Problem requirements ▸
Copy each line of the listing below exactly and drop the images.

Information provided ▸
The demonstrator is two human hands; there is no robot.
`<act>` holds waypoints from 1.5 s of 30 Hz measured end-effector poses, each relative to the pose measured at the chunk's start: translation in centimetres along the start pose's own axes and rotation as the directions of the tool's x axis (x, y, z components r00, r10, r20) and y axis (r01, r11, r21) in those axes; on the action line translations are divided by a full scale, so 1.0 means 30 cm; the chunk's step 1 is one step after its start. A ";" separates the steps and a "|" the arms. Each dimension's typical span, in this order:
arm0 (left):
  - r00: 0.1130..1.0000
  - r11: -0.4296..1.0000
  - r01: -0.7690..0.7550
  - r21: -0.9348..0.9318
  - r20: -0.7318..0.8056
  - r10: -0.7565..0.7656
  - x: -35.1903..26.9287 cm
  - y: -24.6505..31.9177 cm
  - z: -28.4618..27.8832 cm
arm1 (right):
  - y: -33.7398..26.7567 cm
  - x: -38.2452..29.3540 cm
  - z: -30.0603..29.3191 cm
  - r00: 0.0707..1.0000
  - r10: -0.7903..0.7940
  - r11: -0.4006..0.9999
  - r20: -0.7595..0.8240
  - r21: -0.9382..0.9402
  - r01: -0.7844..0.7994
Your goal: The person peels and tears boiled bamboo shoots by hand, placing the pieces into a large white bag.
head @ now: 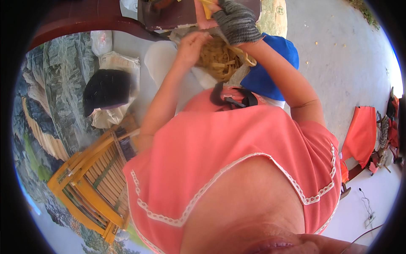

Task answer ▸
The demonstrator is two human hands; there is no robot.
`<act>` holds waypoints from 1.5 s of 30 Hz measured end-effector poses, each relative to the pose measured at the chunk's start: translation in centimetres along the start pose's own axes and rotation as the directions of the tool's x axis (x, y, z components r00, r10, r20) and y axis (r01, r11, r21) in those axes; on the action line translations are divided by a full scale, so 1.0 means 30 cm; the chunk's step 1 is one step after its start. A ";" separates the steps and a "|" the arms. Each dimension's typical span, in this order:
arm0 (left):
  - r00: 0.1130..1.0000
  - r11: -0.4296..1.0000
  - r01: -0.7690..0.7550
  - r21: -0.9348..0.9318
  - r20: -0.7318..0.8056
  - r10: -0.7565..0.7656
  - x: -35.1903..26.9287 cm
  - y: -24.6505..31.9177 cm
  - z: -28.4618..27.8832 cm
arm1 (right):
  - y: -33.7398..26.7567 cm
  - x: -38.2452..29.3540 cm
  - z: -30.0603..29.3191 cm
  - r00: 0.0707..1.0000
  - r10: -0.7903..0.7940
  - r11: -0.4006..0.9999
  - r20: -0.7595..0.8240
  - r21: -0.9382..0.9402
  - r01: -0.7844..0.7994
Your goal: The person peels and tears boiled bamboo shoots by hand, placing the pieces into a large white bag.
head @ now: 

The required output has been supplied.